● Exercise: Would you reproduce exactly the lines below from the one holding "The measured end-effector" through the one holding "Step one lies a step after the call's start", inclusive, and no others?

Given data START

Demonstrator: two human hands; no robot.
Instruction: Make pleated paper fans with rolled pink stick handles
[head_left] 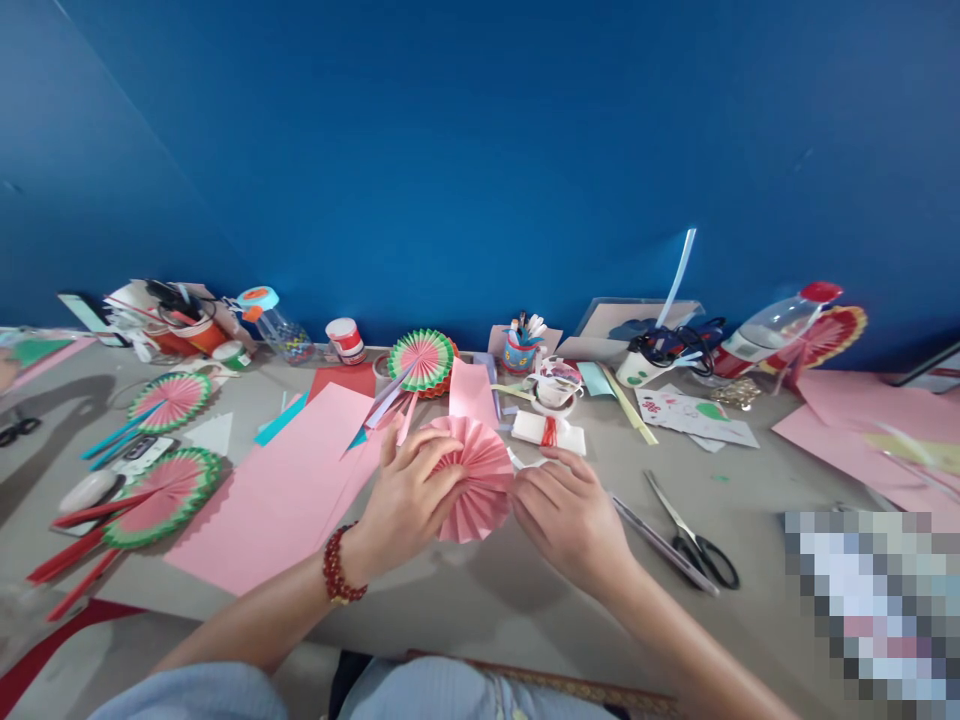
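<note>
A round pink pleated paper fan [480, 490] is held above the table in front of me. My left hand [412, 480] grips it from the left, thumb and fingers over its middle. At its right edge my right hand [566, 515] is closed in a pinch, fingertips close against the pleats. A small white strip [514, 460] shows at those fingertips; its other end is hidden. Behind the fan lie a folded pink paper piece [472, 392] and a white bundle tied with red [549, 433].
Black-handled scissors [694, 540] and a slim knife [666, 548] lie at right. Large pink sheets [281, 490] and finished green-edged fans [169, 495] cover the left. Along the blue wall stand a tilted bottle [772, 330], pen cups [520, 350] and a small red-white tub [346, 341].
</note>
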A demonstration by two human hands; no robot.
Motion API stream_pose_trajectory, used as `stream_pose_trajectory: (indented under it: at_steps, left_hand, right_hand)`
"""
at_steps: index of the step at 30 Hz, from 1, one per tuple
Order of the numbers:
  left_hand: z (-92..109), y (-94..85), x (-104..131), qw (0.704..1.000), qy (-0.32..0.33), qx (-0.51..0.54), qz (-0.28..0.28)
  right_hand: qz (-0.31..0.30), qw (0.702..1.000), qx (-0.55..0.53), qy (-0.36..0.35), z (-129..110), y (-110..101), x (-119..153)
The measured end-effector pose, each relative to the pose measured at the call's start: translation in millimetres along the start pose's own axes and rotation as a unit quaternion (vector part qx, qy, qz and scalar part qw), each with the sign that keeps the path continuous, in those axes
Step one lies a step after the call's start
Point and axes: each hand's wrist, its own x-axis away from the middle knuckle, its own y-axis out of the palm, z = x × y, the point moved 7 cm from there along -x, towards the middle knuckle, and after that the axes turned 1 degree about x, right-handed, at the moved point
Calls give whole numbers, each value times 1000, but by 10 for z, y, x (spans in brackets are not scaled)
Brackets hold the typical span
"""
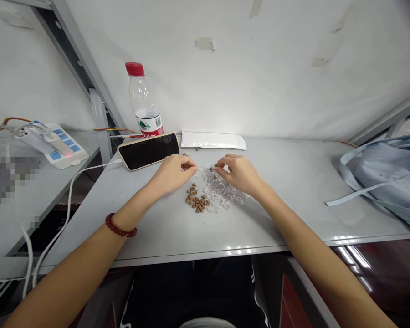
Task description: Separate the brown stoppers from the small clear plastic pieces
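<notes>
Brown pellets near curled hands

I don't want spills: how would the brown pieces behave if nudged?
The brown pieces would probably scatter, lying loose on the shiny table. Their angular shapes suggest tumbling more than rolling far. Being small, each is likely light.

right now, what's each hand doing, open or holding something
Left hand: fingers curled toward the thumb; whether it holds anything cannot be told.
Right hand: fingers curled near a small brown piece and clear plastic pieces; grip cannot be told.
</notes>
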Motion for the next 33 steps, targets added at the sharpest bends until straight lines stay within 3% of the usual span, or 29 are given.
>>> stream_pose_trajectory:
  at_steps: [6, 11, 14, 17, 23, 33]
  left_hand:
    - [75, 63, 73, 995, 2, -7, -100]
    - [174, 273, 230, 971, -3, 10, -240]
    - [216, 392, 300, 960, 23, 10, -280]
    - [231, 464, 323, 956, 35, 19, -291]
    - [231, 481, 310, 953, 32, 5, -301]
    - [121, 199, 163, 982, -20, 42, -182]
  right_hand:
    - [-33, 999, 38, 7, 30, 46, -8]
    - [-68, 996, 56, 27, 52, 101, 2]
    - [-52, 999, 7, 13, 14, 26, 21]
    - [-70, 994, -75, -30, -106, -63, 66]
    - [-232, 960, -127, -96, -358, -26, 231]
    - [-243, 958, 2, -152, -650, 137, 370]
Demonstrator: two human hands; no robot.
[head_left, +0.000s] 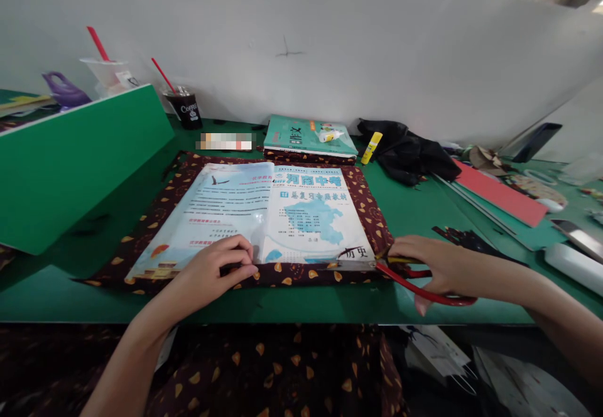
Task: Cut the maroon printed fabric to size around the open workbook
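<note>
An open book [306,216] with a pale blue cover and Chinese print lies on a dark maroon cloth [372,216] with a yellow leaf pattern. The cloth shows as a border all round it. My right hand [424,263] grips red-handled scissors [414,288]. Their blades reach left along the cloth strip at the book's lower right edge. My left hand [226,263] is closed at the book's near edge by the spine, thumb and fingers pinching the cloth there. What lies under its fingers is partly hidden.
A green board [85,166] stands at left. Behind it are a purple bottle [66,90] and a clear cup [108,78]. A dark drink cup [184,109], a green book [306,135], a yellow glue stick [372,148], a black bag [405,150] and a red folder [504,192] lie beyond.
</note>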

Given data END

● Solution for this task:
The measured end-effector pose, each relative to the pose measured at the call's start: translation in millimetres along the start pose's own axes and rotation as a unit quaternion (vector part qx, qy, qz and scalar part qw), each with the sign that keeps the path continuous, in those axes
Step one lies a step after the call's start

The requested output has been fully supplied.